Write the listing out again verbatim, leaving nothing out.

══════════

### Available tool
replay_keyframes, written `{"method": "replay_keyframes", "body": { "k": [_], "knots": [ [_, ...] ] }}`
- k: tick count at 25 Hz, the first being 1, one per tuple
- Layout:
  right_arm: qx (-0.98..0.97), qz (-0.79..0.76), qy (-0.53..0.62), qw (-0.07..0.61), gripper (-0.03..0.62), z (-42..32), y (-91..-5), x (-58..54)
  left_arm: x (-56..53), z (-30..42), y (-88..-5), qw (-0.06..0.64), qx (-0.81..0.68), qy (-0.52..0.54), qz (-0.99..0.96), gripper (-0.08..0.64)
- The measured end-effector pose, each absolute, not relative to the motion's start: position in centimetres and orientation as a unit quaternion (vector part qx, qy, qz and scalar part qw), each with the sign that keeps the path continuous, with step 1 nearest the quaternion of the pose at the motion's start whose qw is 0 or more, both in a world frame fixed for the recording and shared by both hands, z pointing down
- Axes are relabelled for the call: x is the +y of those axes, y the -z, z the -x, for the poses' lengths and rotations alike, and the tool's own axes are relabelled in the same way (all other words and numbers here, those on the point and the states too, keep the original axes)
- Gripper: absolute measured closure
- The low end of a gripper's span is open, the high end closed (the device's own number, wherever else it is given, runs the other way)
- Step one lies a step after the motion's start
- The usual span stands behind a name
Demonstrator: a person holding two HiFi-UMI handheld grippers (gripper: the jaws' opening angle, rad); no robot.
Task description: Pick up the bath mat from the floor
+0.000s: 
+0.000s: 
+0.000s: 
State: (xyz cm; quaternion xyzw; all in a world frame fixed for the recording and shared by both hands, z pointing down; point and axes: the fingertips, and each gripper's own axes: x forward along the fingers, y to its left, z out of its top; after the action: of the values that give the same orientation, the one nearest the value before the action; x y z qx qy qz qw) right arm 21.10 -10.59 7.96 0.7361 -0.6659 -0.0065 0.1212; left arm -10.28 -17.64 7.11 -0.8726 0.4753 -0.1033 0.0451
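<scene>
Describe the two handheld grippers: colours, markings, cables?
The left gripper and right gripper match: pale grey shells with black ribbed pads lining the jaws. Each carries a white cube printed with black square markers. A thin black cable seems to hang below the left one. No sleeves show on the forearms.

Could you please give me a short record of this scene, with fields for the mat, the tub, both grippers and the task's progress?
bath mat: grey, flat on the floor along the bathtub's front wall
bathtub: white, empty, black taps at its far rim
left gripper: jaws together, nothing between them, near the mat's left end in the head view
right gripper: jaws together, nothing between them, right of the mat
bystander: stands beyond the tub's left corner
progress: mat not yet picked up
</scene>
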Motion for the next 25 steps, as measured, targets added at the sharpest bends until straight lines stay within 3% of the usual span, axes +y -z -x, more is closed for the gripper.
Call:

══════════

■ **Solution**
### Available tool
replay_keyframes, written `{"method": "replay_keyframes", "body": { "k": [_], "knots": [ [_, ...] ] }}`
- k: tick count at 25 Hz, the first being 1, one per tuple
- Layout:
  right_arm: qx (-0.98..0.97), qz (-0.79..0.76), qy (-0.53..0.62), qw (-0.07..0.61), gripper (-0.03..0.62), z (-42..32), y (-91..-5), x (-58..54)
  left_arm: x (-56..53), z (-30..42), y (-88..-5), qw (-0.06..0.64), qx (-0.81..0.68), qy (-0.52..0.54), qz (-0.99..0.96), gripper (-0.08..0.64)
- The measured end-effector pose, each absolute, not relative to the motion's start: position in centimetres and orientation as a unit quaternion (vector part qx, qy, qz and scalar part qw), each with the sign that keeps the path continuous, with step 1 nearest the quaternion of the pose at the motion's start whose qw is 0 or more, both in a world frame fixed for the recording and shared by both hands, z pointing down
- Axes are relabelled for the call: x is the +y of those axes, y the -z, z the -x, for the poses' lengths and rotations alike, and the tool's own axes are relabelled in the same way (all other words and numbers here, those on the point and the states too, keep the original axes)
- Gripper: absolute measured closure
- The low end of a gripper's span is open, the high end closed (the device's own number, wherever else it is given, runs the other way)
- Step one lies a step after the motion's start
- The usual span stands behind a name
Demonstrator: a person holding two HiFi-UMI handheld grippers (gripper: the jaws' opening angle, rad); no robot.
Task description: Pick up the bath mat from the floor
+0.000s: 
+0.000s: 
+0.000s: 
State: (xyz cm; quaternion xyzw; all in a world frame fixed for the recording and shared by both hands, z pointing down; point and axes: the fingertips, and each gripper's own axes: x forward along the fingers, y to its left, z out of its top; after the action: of the values that give the same orientation, the one nearest the value before the action; x y z qx qy qz qw) right arm 21.10 -10.59 7.96 0.7361 -0.6659 -0.0065 0.1212; left arm -10.28 -17.64 7.11 -0.8726 0.4753 -0.1033 0.0451
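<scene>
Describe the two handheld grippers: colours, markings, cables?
The left gripper and right gripper match: pale grey shells with black ribbed pads lining the jaws. Each carries a white cube printed with black square markers. A thin black cable seems to hang below the left one. No sleeves show on the forearms.

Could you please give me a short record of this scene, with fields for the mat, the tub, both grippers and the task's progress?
bath mat: grey, flat on the floor along the bathtub's front wall
bathtub: white, empty, black taps at its far rim
left gripper: jaws together, nothing between them, near the mat's left end in the head view
right gripper: jaws together, nothing between them, right of the mat
bystander: stands beyond the tub's left corner
progress: mat not yet picked up
</scene>
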Motion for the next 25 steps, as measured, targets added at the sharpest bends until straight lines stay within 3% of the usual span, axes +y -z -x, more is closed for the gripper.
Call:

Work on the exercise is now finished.